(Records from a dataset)
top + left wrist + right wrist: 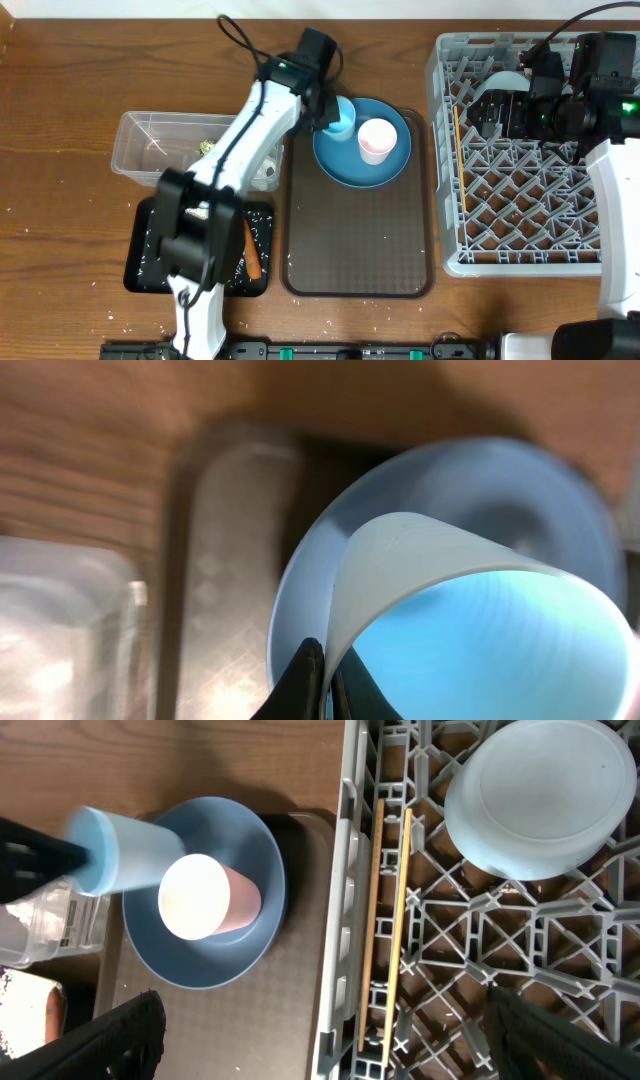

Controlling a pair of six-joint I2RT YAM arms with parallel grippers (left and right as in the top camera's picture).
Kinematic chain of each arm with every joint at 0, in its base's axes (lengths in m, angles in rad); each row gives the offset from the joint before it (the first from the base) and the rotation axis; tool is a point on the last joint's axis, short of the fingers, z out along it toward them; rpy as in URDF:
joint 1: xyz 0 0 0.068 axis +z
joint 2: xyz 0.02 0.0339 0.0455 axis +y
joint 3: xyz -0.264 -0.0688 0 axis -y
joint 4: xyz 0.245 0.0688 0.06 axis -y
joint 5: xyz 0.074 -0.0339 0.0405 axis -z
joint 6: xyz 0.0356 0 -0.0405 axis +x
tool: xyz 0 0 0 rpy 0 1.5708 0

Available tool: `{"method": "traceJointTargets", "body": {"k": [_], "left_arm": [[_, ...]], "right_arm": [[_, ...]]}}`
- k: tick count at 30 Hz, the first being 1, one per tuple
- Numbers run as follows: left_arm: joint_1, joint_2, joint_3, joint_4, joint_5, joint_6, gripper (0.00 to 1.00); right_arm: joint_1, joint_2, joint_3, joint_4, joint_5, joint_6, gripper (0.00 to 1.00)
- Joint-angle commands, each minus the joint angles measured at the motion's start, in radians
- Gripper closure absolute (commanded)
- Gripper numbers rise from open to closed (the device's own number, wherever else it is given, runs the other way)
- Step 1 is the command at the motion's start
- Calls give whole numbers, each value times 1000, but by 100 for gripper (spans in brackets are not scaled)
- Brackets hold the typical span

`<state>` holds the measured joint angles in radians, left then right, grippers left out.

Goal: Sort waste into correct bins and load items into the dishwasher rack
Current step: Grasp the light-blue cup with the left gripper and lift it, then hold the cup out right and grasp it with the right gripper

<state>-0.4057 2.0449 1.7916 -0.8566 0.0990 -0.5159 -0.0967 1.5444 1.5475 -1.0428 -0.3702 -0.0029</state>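
My left gripper [333, 113] is shut on the rim of the light blue cup [345, 119], one finger inside and one outside [305, 685]. The cup [470, 630] is at the left edge of the dark blue plate [365, 170], next to the pale pink cup [376, 140]. My right gripper [335, 1040] hangs open over the left edge of the grey dishwasher rack [520, 210]. In the rack lie the pale blue bowl [540, 795] and two chopsticks [385, 920].
The plate rests on a brown serving tray [358, 240]. Left of it are the clear tub [150, 150] holding a green-yellow wrapper [207, 147], and the black tray [150, 262] with a carrot [253, 258] and scattered rice grains.
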Motion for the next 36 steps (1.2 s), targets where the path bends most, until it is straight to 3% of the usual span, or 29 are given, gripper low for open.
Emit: {"method": "traceJointTargets", "body": {"k": [1,6,9,12,16,22,31,33,36], "left_arm": [[18,-162,41,-5,-73,11,94],[38,-344,41,-84,-20,32,94],[32,-443,40,-98,31,229,94],[10,-527,40,-131,32,349,94],[-6,-596,40,-170,50,339,94],[23,-605,39,-272,224,341,94],[164,-499,38,-340,680,435,94],[200,-459,38,-367,813,473,94],[235,-394,37,-427,986,566,94]], "right_arm": [[12,3,1,0,-11,13,1],[11,3,1,0,-11,13,1],[11,3,1,0,-11,13,1],[11,3,1,0,-11,13,1],[11,3,1,0,-11,14,1],[12,3,1,0,-15,14,1],[12,2,1,-113,-132,146,1],[10,2,1,-142,-187,68,1],[10,2,1,-205,-433,-168,1]]}}
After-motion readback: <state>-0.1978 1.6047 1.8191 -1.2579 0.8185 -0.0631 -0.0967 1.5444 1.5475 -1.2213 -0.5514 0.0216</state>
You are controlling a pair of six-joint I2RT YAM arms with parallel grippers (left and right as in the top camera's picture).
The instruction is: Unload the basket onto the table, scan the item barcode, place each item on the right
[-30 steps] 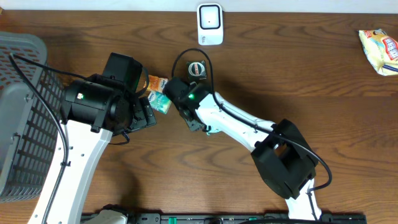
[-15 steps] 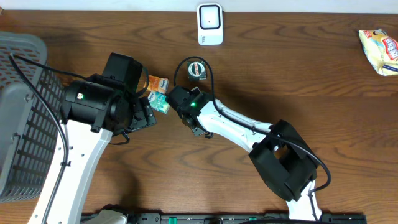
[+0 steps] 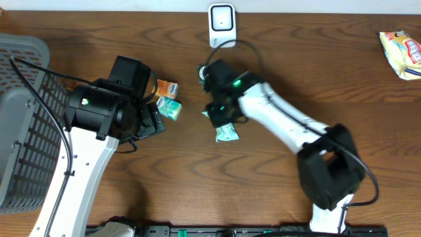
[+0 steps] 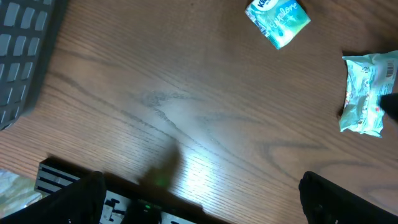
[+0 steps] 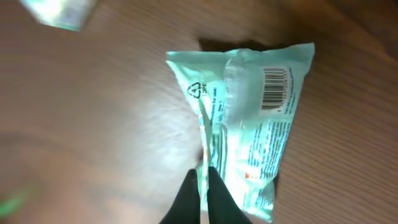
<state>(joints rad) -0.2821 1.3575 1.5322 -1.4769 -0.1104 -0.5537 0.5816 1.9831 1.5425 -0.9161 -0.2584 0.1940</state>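
Right tool point(image 5: 202, 186) pinched shut on packet point(image 5: 249, 118) seam, middle of counter point(image 3: 197, 187), near side of scanner point(image 3: 222, 25). Seam grip leaves barcode point(image 5: 275, 87) uncovered, probably for presenting to scanner. Left tool point(image 3: 148, 122) gaping wide, empty, off left.

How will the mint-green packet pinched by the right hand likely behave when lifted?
Probably floppy: the packet is creased soft film, and the right hand pinches only a thin fold, so it may sag or swing. Likely light for its size: a thin edge pinch seems to hold it. The glossy wrap looks slippery, so it could slide out.
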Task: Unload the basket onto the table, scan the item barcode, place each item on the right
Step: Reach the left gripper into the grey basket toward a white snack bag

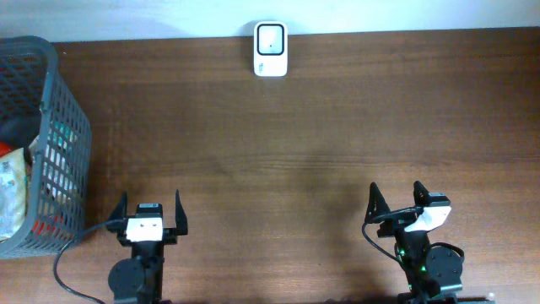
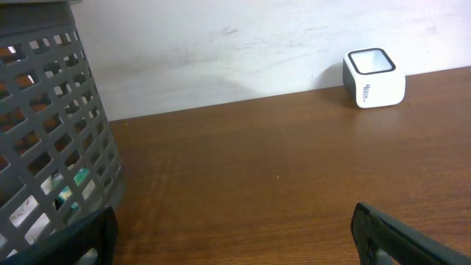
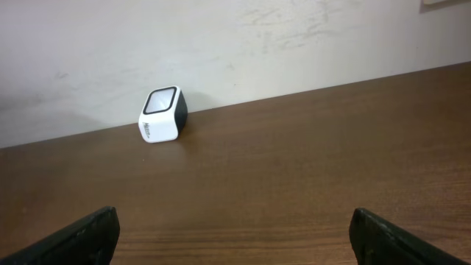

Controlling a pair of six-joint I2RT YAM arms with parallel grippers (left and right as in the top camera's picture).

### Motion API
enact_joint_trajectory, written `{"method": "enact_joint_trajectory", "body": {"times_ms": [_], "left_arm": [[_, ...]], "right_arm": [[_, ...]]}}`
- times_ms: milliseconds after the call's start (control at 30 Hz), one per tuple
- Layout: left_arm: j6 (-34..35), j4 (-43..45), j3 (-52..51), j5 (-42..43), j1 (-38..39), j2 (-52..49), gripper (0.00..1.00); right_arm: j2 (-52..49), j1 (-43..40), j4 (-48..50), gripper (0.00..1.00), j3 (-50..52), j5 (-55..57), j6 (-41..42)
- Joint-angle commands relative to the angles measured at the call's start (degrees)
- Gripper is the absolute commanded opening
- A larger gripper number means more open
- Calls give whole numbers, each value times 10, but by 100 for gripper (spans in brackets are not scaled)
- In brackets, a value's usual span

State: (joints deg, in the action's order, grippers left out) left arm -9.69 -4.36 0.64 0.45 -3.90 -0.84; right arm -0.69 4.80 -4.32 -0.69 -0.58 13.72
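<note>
Found left hand and right hand parked at near table edge, both spread wide, empty. Located scanner at far edge, centred for either reach. Spotted items in grey basket, far left, beside left hand for pickup; no barcode visible yet.

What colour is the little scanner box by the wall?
White scanner box, black-rimmed window; right wrist view.
</note>
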Motion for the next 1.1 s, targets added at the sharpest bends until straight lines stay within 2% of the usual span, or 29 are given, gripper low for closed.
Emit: {"method": "enact_joint_trajectory", "body": {"times_ms": [0, 1067], "left_arm": [[-7, -4, -1, -2, 3, 5, 99], [-7, 7, -1, 18, 3, 5, 99]], "right_arm": [[3, -3, -2, 99, 4, -3, 0], [3, -3, -2, 99, 4, -1, 0]]}}
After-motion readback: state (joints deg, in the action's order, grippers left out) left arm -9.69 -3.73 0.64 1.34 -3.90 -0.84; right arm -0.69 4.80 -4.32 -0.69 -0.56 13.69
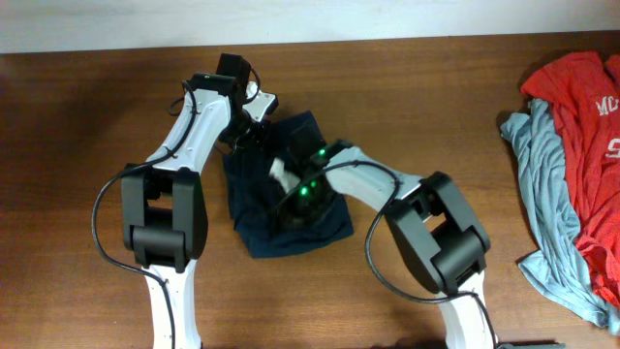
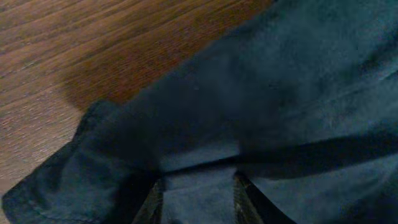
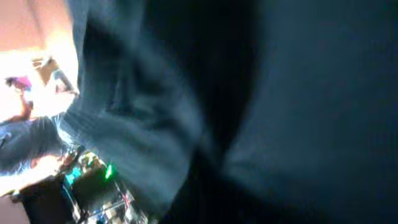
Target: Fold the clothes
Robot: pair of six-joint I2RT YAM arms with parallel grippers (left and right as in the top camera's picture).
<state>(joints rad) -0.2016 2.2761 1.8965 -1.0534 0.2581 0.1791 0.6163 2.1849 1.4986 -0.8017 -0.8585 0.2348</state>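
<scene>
A dark navy garment point(image 1: 291, 231) lies bunched at the table's middle. My left gripper point(image 1: 249, 131) is at its far left corner. In the left wrist view its two fingers point(image 2: 199, 200) are close together, with a fold of the navy cloth point(image 2: 280, 93) between them. My right gripper point(image 1: 291, 199) is down on the middle of the garment, with green lights showing on its wrist. In the right wrist view navy cloth point(image 3: 298, 93) fills the frame and hides the fingers.
A pile of clothes sits at the table's right edge: a red shirt point(image 1: 581, 107) over a grey-blue garment point(image 1: 542, 174). Bare wooden tabletop point(image 1: 97, 97) surrounds the navy garment and shows in the left wrist view point(image 2: 62, 50).
</scene>
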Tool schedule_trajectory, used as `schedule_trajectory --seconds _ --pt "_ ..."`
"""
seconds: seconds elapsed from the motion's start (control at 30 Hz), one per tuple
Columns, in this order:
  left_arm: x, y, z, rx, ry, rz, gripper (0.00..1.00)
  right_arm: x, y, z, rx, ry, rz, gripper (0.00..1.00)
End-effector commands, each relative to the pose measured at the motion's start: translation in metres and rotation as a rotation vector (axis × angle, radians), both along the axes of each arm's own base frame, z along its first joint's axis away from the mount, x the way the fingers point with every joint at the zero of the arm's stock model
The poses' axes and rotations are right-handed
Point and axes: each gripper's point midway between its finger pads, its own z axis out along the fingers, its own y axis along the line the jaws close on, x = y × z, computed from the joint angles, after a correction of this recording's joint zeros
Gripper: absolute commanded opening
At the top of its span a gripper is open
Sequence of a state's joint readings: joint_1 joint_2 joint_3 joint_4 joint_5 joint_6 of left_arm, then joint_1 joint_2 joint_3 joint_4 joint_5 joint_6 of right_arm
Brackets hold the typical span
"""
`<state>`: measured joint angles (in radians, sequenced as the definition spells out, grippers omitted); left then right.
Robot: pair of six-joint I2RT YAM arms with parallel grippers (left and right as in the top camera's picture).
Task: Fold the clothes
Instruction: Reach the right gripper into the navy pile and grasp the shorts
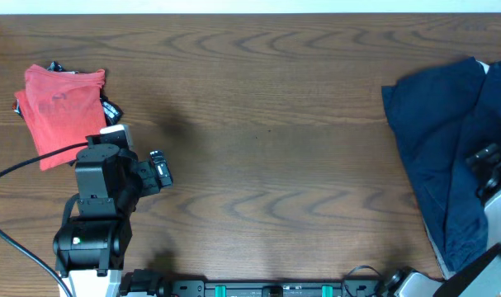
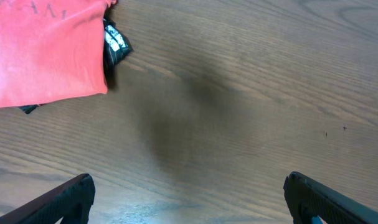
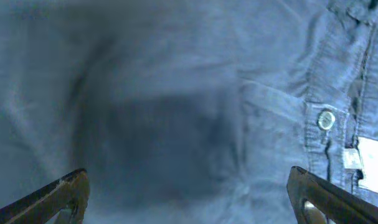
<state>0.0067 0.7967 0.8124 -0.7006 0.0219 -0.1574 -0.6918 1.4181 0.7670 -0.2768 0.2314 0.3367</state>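
Open left end effector (image 2: 189, 190) over desk (image 1: 267, 124), near red garment (image 1: 60, 103) at left; open right end effector (image 3: 189, 186) just above navy clothes (image 1: 444, 157) at right.

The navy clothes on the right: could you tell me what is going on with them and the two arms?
The right gripper hangs open just above the navy clothes, a loose heap at the right edge of the table, near the shorts' waistband button; nothing is gripped. The left gripper is open too, over bare wood beside a red garment at far left. Folding of the navy pile looks not yet begun.
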Motion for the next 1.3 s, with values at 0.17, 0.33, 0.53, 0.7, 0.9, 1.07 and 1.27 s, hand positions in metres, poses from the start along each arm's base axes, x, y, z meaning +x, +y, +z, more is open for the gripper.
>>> schedule_trajectory --seconds 0.17,0.33,0.53,0.7,0.9,1.07,1.27 --pt "0.001 0.003 0.008 0.002 -0.017 0.016 0.98 0.000 -0.020 -0.032 0.094 -0.036 -0.043 0.95" --pt "0.001 0.003 0.008 0.002 -0.015 0.016 0.98 0.003 -0.020 -0.054 0.122 -0.006 -0.014 0.87" --pt "0.001 0.003 0.007 0.002 -0.014 0.016 0.98 0.040 -0.012 -0.048 0.155 -0.150 0.129 0.43" --pt "0.001 0.003 0.007 0.002 -0.014 0.016 0.98 0.053 -0.011 -0.034 0.143 -0.216 0.176 0.02" --pt "0.001 0.003 0.008 0.002 -0.015 0.016 0.98 0.063 -0.003 -0.025 0.166 -0.272 0.228 0.01" --pt "0.001 0.003 0.007 0.002 -0.014 0.016 0.98 0.103 0.028 0.039 0.189 -0.522 0.470 0.01" --pt "0.001 0.003 0.007 0.002 -0.014 0.016 0.98 0.133 0.101 0.152 0.193 -0.752 0.840 0.01"
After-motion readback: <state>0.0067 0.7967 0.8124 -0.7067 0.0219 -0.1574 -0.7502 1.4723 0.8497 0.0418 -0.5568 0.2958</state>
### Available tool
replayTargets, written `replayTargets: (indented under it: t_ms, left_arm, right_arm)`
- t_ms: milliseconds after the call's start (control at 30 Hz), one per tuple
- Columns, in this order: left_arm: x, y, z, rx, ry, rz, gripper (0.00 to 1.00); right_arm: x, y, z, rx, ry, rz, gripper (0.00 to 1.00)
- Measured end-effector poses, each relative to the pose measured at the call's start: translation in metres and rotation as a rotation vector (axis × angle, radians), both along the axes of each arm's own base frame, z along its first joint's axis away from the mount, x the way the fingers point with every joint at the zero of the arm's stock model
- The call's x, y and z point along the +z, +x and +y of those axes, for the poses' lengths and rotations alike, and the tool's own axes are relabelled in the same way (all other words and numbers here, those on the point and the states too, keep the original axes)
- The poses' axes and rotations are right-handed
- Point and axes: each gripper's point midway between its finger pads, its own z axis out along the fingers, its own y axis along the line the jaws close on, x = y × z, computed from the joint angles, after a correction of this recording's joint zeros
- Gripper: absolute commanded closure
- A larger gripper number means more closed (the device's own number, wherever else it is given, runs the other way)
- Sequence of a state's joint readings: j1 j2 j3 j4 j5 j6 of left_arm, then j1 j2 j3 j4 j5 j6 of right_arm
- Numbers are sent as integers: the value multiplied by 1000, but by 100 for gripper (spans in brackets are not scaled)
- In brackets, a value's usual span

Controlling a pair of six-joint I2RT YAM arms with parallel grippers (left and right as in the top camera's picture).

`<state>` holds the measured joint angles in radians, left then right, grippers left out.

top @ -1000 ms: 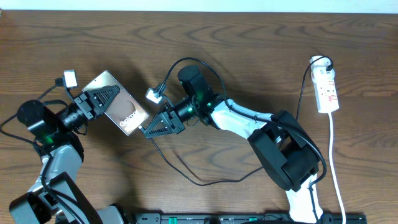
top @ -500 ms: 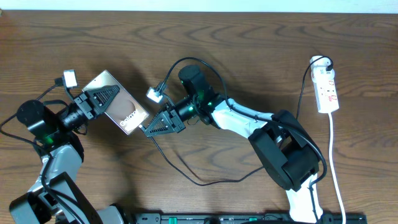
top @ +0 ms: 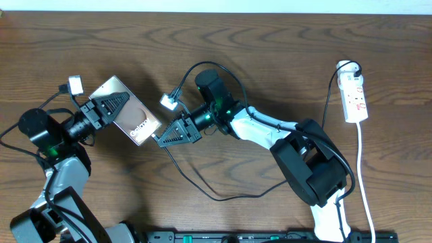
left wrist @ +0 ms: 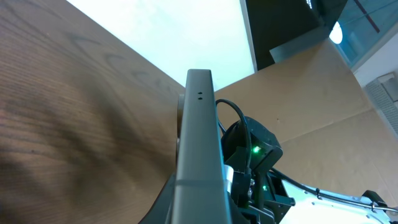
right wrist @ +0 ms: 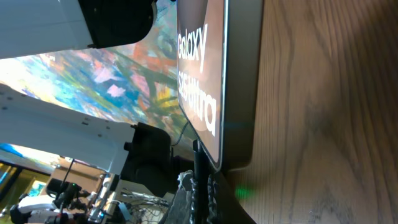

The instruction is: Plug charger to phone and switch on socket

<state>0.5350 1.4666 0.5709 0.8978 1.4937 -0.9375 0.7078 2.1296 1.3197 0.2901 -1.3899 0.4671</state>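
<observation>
The phone (top: 131, 111) with its "Galaxy" lettering is held tilted above the table at the left by my left gripper (top: 108, 106), which is shut on its far end. In the left wrist view the phone's grey edge (left wrist: 199, 143) runs up the middle. My right gripper (top: 170, 137) is shut on the charger's plug tip (right wrist: 200, 167), right at the phone's lower end (right wrist: 239, 93). The thin black charger cable (top: 202, 189) trails across the table. The white socket strip (top: 355, 96) lies at the far right, untouched.
A white cord (top: 364, 182) runs from the socket toward the front edge. A black rail (top: 270, 237) lies along the table's front. The right arm's body (top: 310, 169) stands at the front right.
My right gripper has shifted slightly to the right and up beside the phone's end. The left arm and the phone have not moved.
</observation>
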Motion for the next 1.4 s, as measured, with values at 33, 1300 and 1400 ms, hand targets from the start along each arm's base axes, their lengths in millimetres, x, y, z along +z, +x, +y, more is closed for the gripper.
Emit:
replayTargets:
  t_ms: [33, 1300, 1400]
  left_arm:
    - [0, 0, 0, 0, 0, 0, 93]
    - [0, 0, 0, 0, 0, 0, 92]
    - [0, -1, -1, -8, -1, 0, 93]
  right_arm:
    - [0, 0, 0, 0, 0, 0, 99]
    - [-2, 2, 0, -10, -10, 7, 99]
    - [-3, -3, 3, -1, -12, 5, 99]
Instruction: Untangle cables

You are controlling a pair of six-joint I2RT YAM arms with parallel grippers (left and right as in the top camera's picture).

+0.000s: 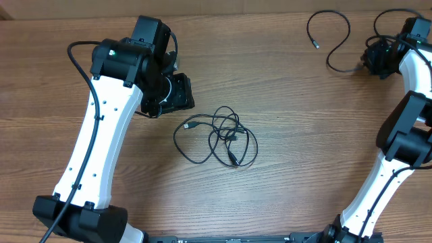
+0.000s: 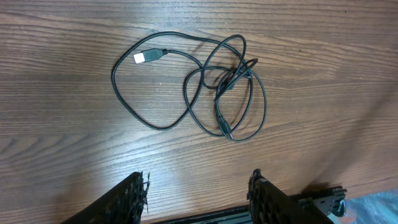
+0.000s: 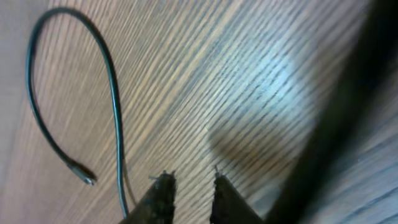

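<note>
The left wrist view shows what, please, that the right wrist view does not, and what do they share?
Only the left wrist view shows the tangled cables, with a white-tipped plug, lying ahead of the open left claw. Only the right wrist view shows one loose cable curving in an arc and passing beside the right claw, whose fingers stand close together. Both show the wooden table.

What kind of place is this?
Probably a robotics lab bench: a white-and-black left robot arm and matching right robot arm at a wood-grain table, with thin black cables laid out.
</note>
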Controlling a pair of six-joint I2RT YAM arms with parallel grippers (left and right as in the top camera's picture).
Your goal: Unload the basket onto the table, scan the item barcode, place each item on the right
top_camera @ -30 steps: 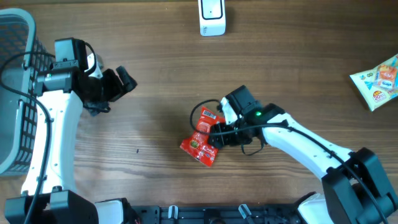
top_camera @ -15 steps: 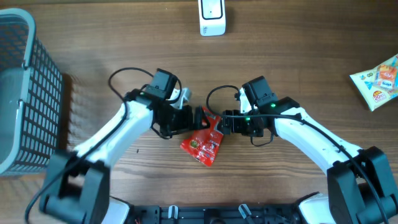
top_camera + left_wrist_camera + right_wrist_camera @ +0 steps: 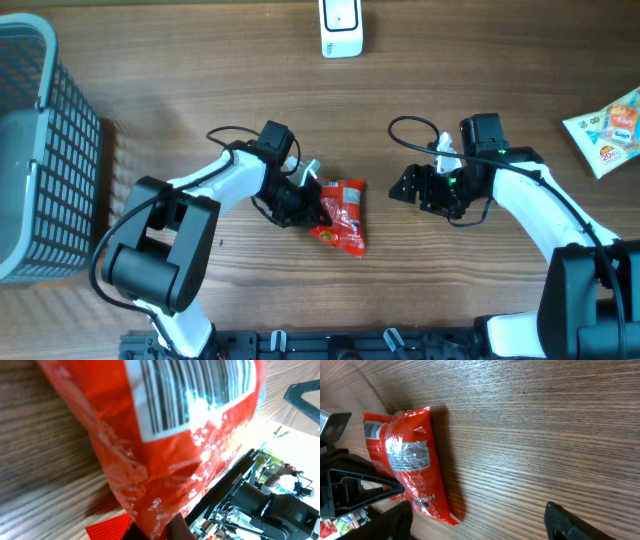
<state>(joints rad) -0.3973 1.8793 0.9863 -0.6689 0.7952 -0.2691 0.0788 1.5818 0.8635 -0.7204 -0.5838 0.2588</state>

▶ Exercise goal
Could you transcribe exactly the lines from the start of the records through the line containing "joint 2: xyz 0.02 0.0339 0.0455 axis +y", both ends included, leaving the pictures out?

▶ Answer area
top + left wrist + right wrist: 

Controlling a pair of six-joint I2RT YAM arms with parallel grippers (left and right as in the top camera's picture).
Kinematic chain of each arm with every joint at 0, in its base's axes (lengths in m, angles in rad); each row gives the offset from the joint before it (the first from the base) and the rotation axis; tool is a point on the last joint's axis, short of the fingers, z out along it toward them; rpy as in URDF:
joint 1: xyz 0 0 0.068 axis +z
joint 2: xyz 0.02 0.0339 0.0455 axis +y

The exercise is done, and nothing more is needed.